On the surface, data lakes seem like a smooth idea. Instead of planning and building complex integrations and carefully constructed data models for analytics, you simply copy everything by default to commodity storage running HDFS (or Gluster or the likes) -- and worry about schemas and so on when you decide what job you want to run.
Yet making a full copy of your data simply to analyze it still gives people -- particularly those in authority -- pause. The infrastructure for a data lake may cost pennies on the dollar compared to a SAN, but it’s a chunk of change nonetheless, and there are many security, synchronization, and regulatory issues to consider.
That’s why I think this year’s buzzphrase will be “analyze in place” -- that is, using distributed computing technologies to do the analysis without copying all of your data onto another storage medium. To be truthful, “analyze in place” is not a 100 percent accurate description. The idea is to analyze the data “in memory” somewhere else, but in collaboration with the existing system rather than replacing it entirely.
The core challenges for analyzing in place will be the following:
The chief benefit of analyzing in place is to avoid an incredible feat of social engineering. (My department, my data, my system, my zone of control, and my accountability, so no, you can’t have a full copy because I said so and I have the authority to say no and if I don’t I’ll slow-walk you to oblivion because I’ve outlasted kids like you for decades.) Also, you get security in context, simpler operations (not having another storage system to administer), and more.
There are plenty of good reasons to use a distributed file system -- and, frankly, SANs were a big fat farce upon us all. However, "I just want to analyze the data I already store elsewhere" may not always be one of those reasons.
There’s no way around load and latency cost. If I can analyze terabytes of data in seconds, but can move only a gigabyte at a time to my Spark cluster, then the total operation time is those seconds plus the copy time. Also, you still have to pick the data out of the source system.

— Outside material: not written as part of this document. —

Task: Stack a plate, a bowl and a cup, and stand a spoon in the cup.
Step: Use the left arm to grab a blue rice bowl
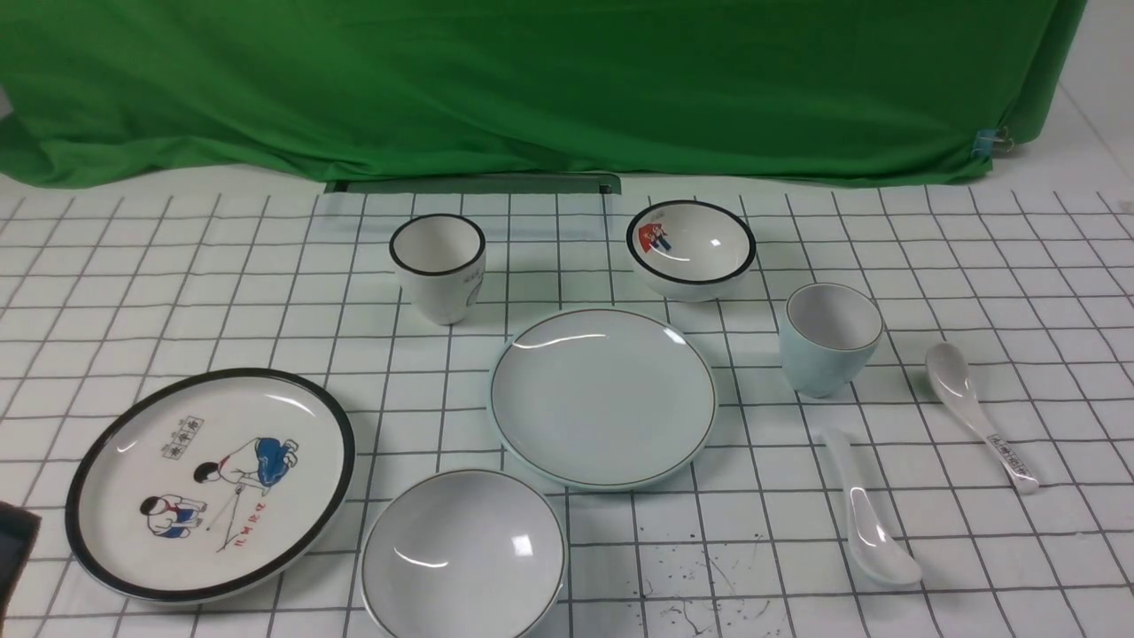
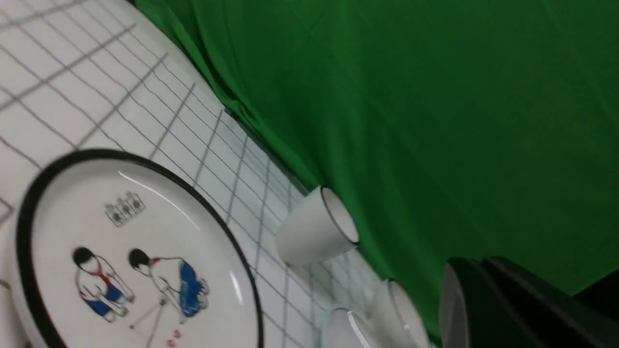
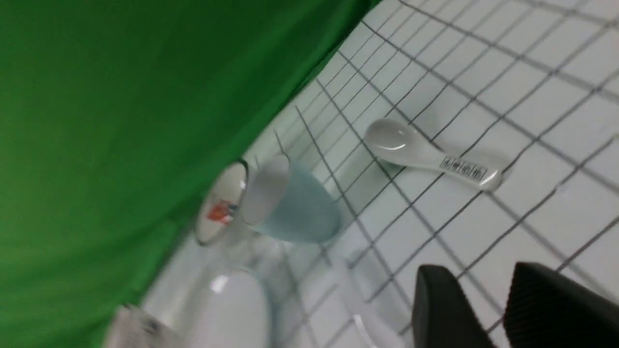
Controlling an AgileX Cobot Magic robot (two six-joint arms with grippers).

We use the phrase "predicate pushdown" to mean if you don’t have an index on your RDBMS, then the time to get the data to your analytics system will be equal to the time it takes for your hair to fall out. Essentially your analytics system is passing the "where" clause along to the source system.
Right now, if you’re doing this in Spark, you need to balance the predicate pushdown (that is, network optimization) against pulling your source system over (execution costs). It’s exactly as if there is no magic and we're doing a giant query against the source system and copying it into another cluster’s memory for further analysis.
Sometimes to make this work you may have to shore up the source system. That may take time -- and by the way, it's not a sexy big data project. It may be a fatter server for the Oracle team. As a guy with a sales role for a consultancy, I get a headache from this because I hear “long sales cycle.” It may also be costlier than the lake approach; it will definitely be costlier in terms of labor. The deal is that in many cases, analyze in place is the only approach that can work.
Handling security when you have permission to use the analytics system, permission to use a source system -- and potentially multiple source systems -- is complicated. I can see the FSM-awful Kerberos rules now! Up until now, big data projects have tended to skirt around this by getting a copy and designing a new security system around it or simply “pay no attention to the flat security model we got an exception for.”
In the brave new world of analyze in place, we’ll use terms like “federated” and “multitiered” to cover up “painful” and “complex,” but there is another word: “necessary.” Our organizational zones of control exist for a reason.;